- WORK ORDER
Your job is to set down the stretch of entries that opens with the line containing "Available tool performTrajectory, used" and closes with the line containing "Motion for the". Keep both end lines, copy each exactly, and add nothing.

- EXTRACTED ENTRIES
_ _ _ _

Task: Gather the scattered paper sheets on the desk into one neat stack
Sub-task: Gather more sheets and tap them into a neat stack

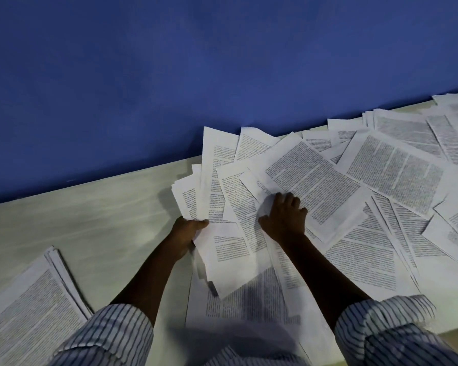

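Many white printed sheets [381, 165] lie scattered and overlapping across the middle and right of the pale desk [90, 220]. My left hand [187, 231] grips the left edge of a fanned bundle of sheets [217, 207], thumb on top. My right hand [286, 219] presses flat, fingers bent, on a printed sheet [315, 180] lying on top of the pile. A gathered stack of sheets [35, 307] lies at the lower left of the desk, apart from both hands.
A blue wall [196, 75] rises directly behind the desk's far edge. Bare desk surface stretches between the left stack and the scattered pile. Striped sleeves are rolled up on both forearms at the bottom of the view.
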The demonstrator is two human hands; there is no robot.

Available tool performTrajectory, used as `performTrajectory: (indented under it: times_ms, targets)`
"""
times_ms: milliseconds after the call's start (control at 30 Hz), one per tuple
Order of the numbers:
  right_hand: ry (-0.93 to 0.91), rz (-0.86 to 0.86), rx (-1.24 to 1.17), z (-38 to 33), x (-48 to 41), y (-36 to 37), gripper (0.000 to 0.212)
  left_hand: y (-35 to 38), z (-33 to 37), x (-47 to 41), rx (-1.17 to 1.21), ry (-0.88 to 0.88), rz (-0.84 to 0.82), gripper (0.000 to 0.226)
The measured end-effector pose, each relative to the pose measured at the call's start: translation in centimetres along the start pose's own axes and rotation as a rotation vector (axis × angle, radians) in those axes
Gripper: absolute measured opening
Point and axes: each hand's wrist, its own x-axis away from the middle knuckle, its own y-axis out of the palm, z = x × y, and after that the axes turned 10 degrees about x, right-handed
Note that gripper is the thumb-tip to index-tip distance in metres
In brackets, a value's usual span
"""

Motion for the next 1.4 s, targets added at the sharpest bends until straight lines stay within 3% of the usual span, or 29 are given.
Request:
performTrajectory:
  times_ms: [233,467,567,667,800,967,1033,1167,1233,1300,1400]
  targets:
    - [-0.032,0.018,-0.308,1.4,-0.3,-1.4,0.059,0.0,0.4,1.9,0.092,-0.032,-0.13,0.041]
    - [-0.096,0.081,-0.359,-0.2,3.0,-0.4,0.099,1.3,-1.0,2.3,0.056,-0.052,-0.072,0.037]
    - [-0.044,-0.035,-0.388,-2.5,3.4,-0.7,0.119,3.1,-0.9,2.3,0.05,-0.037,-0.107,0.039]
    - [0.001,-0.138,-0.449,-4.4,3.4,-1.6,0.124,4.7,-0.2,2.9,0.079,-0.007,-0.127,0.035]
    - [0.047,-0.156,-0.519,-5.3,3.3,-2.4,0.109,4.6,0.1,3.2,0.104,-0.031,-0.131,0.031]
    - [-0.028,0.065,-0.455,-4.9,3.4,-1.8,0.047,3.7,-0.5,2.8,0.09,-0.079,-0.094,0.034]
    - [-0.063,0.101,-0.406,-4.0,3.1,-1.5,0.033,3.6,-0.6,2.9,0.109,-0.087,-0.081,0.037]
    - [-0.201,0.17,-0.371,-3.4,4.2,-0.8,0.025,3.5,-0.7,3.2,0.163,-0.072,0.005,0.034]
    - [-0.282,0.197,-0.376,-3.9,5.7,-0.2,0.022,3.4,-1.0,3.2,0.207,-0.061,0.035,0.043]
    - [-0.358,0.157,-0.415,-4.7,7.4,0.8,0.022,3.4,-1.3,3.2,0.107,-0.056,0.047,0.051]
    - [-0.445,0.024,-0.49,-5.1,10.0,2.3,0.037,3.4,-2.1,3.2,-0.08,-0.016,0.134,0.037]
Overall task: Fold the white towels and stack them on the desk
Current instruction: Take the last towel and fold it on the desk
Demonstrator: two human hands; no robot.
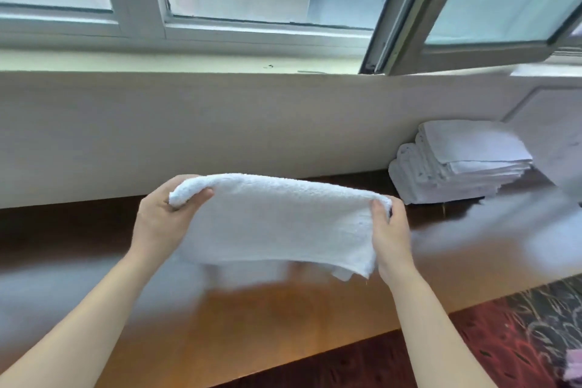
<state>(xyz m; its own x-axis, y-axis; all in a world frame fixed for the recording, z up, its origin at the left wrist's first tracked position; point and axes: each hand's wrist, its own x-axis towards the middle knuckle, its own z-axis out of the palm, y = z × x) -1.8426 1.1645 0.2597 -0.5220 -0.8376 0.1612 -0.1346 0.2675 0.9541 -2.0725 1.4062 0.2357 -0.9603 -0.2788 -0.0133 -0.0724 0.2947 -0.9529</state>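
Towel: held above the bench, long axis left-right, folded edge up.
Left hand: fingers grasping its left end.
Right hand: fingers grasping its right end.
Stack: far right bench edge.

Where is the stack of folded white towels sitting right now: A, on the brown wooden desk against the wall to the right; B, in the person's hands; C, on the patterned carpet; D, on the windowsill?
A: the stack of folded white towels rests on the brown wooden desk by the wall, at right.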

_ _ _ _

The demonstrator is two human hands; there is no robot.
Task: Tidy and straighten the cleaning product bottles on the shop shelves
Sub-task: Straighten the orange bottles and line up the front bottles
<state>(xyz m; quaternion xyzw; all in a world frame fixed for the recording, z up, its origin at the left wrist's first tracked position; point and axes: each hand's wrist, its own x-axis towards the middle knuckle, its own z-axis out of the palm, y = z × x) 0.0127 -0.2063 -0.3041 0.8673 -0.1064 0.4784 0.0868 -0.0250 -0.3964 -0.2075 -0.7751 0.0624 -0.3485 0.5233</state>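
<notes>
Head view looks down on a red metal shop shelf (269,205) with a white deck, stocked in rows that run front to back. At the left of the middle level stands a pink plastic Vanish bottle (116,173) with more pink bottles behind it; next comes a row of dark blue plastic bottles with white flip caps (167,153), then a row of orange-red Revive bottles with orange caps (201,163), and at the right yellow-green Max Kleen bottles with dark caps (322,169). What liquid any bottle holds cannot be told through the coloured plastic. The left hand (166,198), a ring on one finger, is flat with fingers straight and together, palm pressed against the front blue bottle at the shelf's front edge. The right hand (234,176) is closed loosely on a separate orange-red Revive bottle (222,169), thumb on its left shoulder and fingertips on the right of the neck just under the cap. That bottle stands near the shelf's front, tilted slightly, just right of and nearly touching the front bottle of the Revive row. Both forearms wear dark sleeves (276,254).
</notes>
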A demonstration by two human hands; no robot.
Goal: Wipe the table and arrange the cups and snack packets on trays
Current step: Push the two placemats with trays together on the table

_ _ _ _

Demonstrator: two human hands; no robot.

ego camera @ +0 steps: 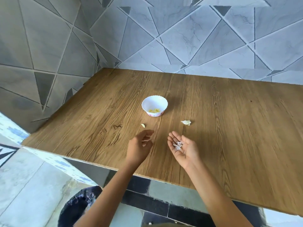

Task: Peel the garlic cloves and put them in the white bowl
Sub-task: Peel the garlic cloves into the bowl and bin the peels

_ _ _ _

- RESULT
Available tool performTrajectory, used as `performTrajectory: (indented under it: times_ms, targets)`
"""
times_ms: milliseconds after the call's start (control at 30 Hz), one per tuple
Order of the numbers:
  right_hand: ry (-0.93 to 0.91), rz (-0.86 to 0.86), rx (-1.24 to 1.17), z (-38 to 33), x (-48 to 41), y (-36 to 37), gripper (0.000 to 0.212)
  left_hand: y (-35 to 38), z (-33 to 37), x (-47 to 41), rx (-1.17 to 1.21), ry (-0.88 to 0.88), rz (-0.84 to 0.82), gripper (0.000 to 0.226)
The measured end-effector pose, each relative to the pose measured at the call's start: translation in centimetres along the start pose's own axes and rotation as a rotation vector (axis × angle, radians) in those axes
Gripper: absolute measured opening
Point and axes: each hand's wrist, its own x-axis away from the middle knuckle, its own y-axis out of the palm, z = x × y, and after that the axes turned 10 degrees about x, right-handed
Note that gripper is the thumb-tip to index-tip distance in metres
In brackets, a value's usual span
"""

Motion for the next 1.4 s, targets added at the sharpest bends until straight lines stay within 3% of the usual span, or 29 are given.

No more output is needed for this exercise.